Arin Syiefa: Modal Cantik Saja Tidak Cukup!

wanitaindonesia.coSuara Perempuan: Memasuki di era globalisasi seperti saat ini, baik berbicara pada tataran pendidikan, karir, hingga wilayah domestik, suka atau tidak, diakui atau tidak, perempuan dituntut untuk bisa menjadi individu yang berkualitas. Hal tersebut seperti dikatakan oleh Duta Wisata Kange Yune Kabupaten Bojonegoro, Diah Arinatus Afifah. Menurutnya, bahwasanya saat ini perempuan tidak akan cakap untuk bersaing jika hanya mengandalkan modal cantik secara fisik saja.

“Pendidikan tetaplah menjadi modal utama bagi kaum perempuan untuk memantaskan diri dan mampu tampil ataupun unjuk diri dalam ruang-ruang publik,” katanya kepada Suara Perempuan, Rabu (17/01/2018).

Gadis kelahiran Bojonegoro ini, juga menjelaskan, tidak ada ruang kompromi untuk menanggalkan aktivitas pendidikan hanya demi alasan merintis karir, atau sedang menekuni hobi. Meskipun banyak diantaranya anggapan datang bahwa tugas perempuan hanya macak, manak, masak, (berias, melahirkan, memasak, red), dirinya mengaku cuek dengan tudingan kolot tersebut.

“Tengoklah Dewi Sartika, bagaimana dirinya getol mendirikan sebuah sekolah perempuan, setelah ia dikeluar oleh sekolah semasa Pemerintahan Kolonial Belanda. Artinya apa, para pendahulu kita pun sedari awal sudah menentukan sikap bahwa, pendidikan merupakan modal penting bagi kaum hawa untuk tidak mendapatkan tindakan pelecehan atau bahkan direndahkan secara derajat,” cerita peraih penghargaan Puteri Muslimah Syar’i 2017 ini.

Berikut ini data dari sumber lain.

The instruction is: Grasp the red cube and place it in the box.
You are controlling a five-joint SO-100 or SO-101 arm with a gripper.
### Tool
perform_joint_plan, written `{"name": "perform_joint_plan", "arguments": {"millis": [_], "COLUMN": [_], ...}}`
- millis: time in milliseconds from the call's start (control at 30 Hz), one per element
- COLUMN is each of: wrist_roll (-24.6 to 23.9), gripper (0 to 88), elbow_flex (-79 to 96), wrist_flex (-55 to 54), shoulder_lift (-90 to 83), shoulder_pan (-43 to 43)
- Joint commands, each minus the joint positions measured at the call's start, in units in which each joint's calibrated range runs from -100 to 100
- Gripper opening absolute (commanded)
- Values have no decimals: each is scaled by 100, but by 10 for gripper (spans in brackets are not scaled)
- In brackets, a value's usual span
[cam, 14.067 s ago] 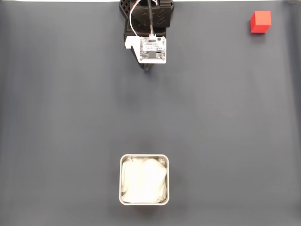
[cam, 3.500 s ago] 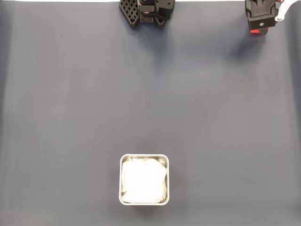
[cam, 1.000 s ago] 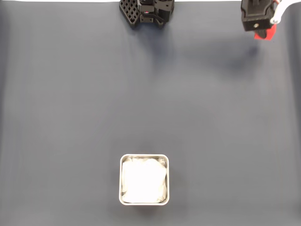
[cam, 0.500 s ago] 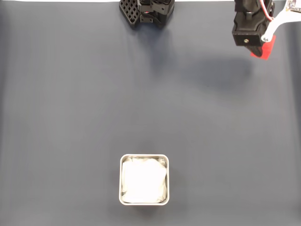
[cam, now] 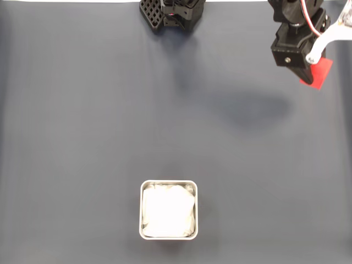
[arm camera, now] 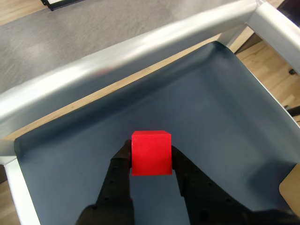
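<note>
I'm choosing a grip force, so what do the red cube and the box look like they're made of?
The red cube: matte, evenly coloured, sharp-edged, with no grain; likely plastic or painted wood, hard to tell which. The box: silvery reflective rim, so probably thin metal; its white crumpled lining looks like paper or cloth. The gripper is clamped on the cube.

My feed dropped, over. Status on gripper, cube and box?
Gripper shut on the red cube, carried above the mat near the fixed view's top right. Box at bottom centre, white lining, nothing else inside. Mat between them bare.

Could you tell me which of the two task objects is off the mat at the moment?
The red cube, clamped in the gripper; the box sits on the mat.
</note>
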Motion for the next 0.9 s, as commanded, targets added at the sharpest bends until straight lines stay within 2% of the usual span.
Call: {"name": "perform_joint_plan", "arguments": {"millis": [0, 867], "wrist_roll": [-83, 0], "gripper": [105, 95], "elbow_flex": [-460, -1418], "wrist_flex": [47, 179], "shoulder_lift": [19, 409], "shoulder_pan": [188, 1737]}}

Masih dikatakan Arin, sapaan akrabnya, pendidikan tak hanya sebatas menggugurkan kewajiban untuk membuat orang tuanya bahagia melihat sang anak menjadi seorang sarjana. Namun lebih daripada itu, pendidikan menjadi ruang kultural yang mampu membentuk karakter diri seseorang, dan yang lebih penting adalah dapat mengenali secara gamblang akar kebudayaan sebuah bangsa. Terlebih saat ini, dirinya telah menjadi seorang publik figur, tentu dari segi perilaku, tutur kata, dan kapasitas pemikiran menjadi sorotan masyarakat secara luas.

Tak hanya dituntut menjadi cantik, mahasiswi salah satu sekolah tinggi swasta di Surabaya ini dengan tegas menyatakan, duta wisata juga harus cerdas.  Ketika ditanya perihal body shaming, ia mengatakan itu tidak menjadi penghalang baginya untuk meraih segala mimpi dan cita-cita, ia beranggapan komentar negatif yang datang dari orang lain, apalagi menyangkut soal fisik sebaiknya jangan dihiraukan, jadikan negative vibes tersebut sebagai bahan lecutan semangat dalam berproses.

“Sebagai seorang duta wisata, saya berkeyakinan bahwa tidak ada korelasi secara esensial bahwa, untuk dapat mengangkat pamor pariwisata khususnya di Bojonegoro hanya bermodalkan tubuh yang seksi serta paras yang cantik saja. Lebih dari itu, kami dituntut untuk bersaing, berfikir secara kreatif dan kolektif agar menemukan solusi bagaimana caranya meningkatkan daya saing secara SDM, sehingga dalam proses pengelolaannya para wisatawan tak jemuh utuk berkunjung ke sini,” tegas perempuan yang kini menginjak usia 21 tahun ini.

Di akhir perbincangan ia juga menambahkan, setelah secara aktif terjun dalam dunia pariwisata, dirinya merasa semakin banyak mempelajari hal baru. Mulai dari memahami karakter penduduk sekitar, kultur dan kearifan budayanya, hingga pelestarian lingkungan alamnya.

“Oleh karena itu, diperlukan sinergitas oleh semua stakeholder, mulai dari pemerintah, praktisi, akademisi, hingga masyarakat secara luas. Sinergitas seperti ini, dapat dilakukan jika kita mempunyai kapasitas berfikir logis tentang apa yang ingin dimanfaatkan, dan bagaimana cara melestarikannya. Karena, anak dan cucu kita kelak, juga memiliki hak yang sama dengan kita sekarang, yaitu menikmati hasil kekayaan dan keindahan dari tanah kelahirannya,” pungkasnya.